MINNEAPOLIS (WCCO) -- Minnesota House Republicans proposed a sweeping transportation funding package Tuesday to kickstart lawmakers toward ending the session.
There are only five days left in the session, and they have not passed any of the major spending bills.
Republicans are tough negotiators; they will not agree to any of the other big bills unless transportation passes first.
They rolled out a compromise, but it includes car tab fee hike -- one day after blasting Gov. Mark Dayton for doing the same thing. Their compromise includes $100 million in annual fee hikes.
Current drivers will not pay more for car tabs under the plan -- only new car buyers.
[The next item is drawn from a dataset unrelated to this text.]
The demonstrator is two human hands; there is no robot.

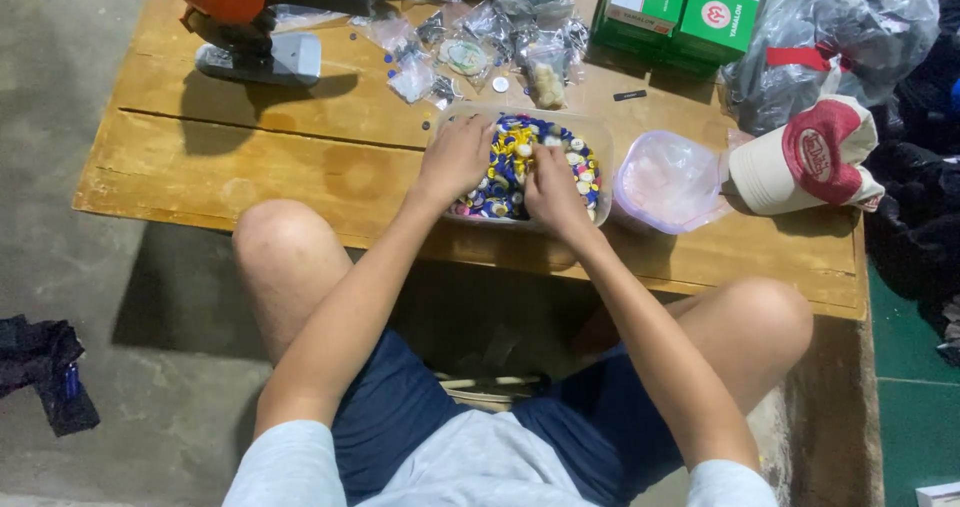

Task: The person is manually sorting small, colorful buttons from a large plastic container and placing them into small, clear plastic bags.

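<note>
A clear plastic tub (602, 137) sits on a low wooden table (270, 157) in front of me, filled with several small round pieces (510, 157) in blue, yellow, white and pink. Both hands are inside the tub. My left hand (455, 157) rests on the left part of the pile with fingers bent down into it. My right hand (552, 189) lies on the middle of the pile, fingertips pinched together among the pieces. Whether either hand holds a piece is hidden by the fingers.
A lidded clear container (668, 179) stands right of the tub, then a red-and-cream cap (805, 157). Behind are small clear bags (470, 42), green boxes (680, 7), a large plastic bag (840, 27) and an orange machine (245, 17). My knees flank the table's near edge.
</note>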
There is no gas tax hike, and the tax-hike hating GOP says raising tab fees is not a tax hike.
"We don't believe so," said House Speaker Kurt Daudt. "We believe it's a user fee for our roads."
The Republican compromise does not include new money for light rail transit, including Southwest Light Rail.
Daudt says it is so unpopular with his members that he is willing to kill it once and for all.
"Yes, I would," he said.
But Democrats say there is no deal without transit.
"Quit thinking about Southwest Light Rail in the context of my generation, and start to think about it in the context of the next generation," said Senate Majority Leader Tom Bakk. "Transportation infrastructure is multi-generational. When roads get built and transit systems get built, it not always about you and the people who are paying for it today. It's investments in the next generation."
Gov. Dayton emerged from a negotiating session later in the day, describing the GOP offer as politics -- not policy.
"If you're in the majority as they are, then they have a responsibility to co-govern. And this bill has unfortunately become more about next November's election than it has about the future of Minnesota," Dayton said.
The transportation bill is key to breaking the logjam, and the Southwest Light Rail is not the only high-profile bill in limbo.
A bill to require private companies to offer paid family leave is stalled, as is a tax bill, which contains tax breaks for a Minnesota United Soccer Stadium in St. Paul.
Daudt says there is not a single vote in his caucus for the $1.7 billion light rail project, but they are going to have to make a choice: If the state does not come up with $135 million to keep it going, the light rail project will lose $900 million in federal funds to build it -- stopping it in its tracks.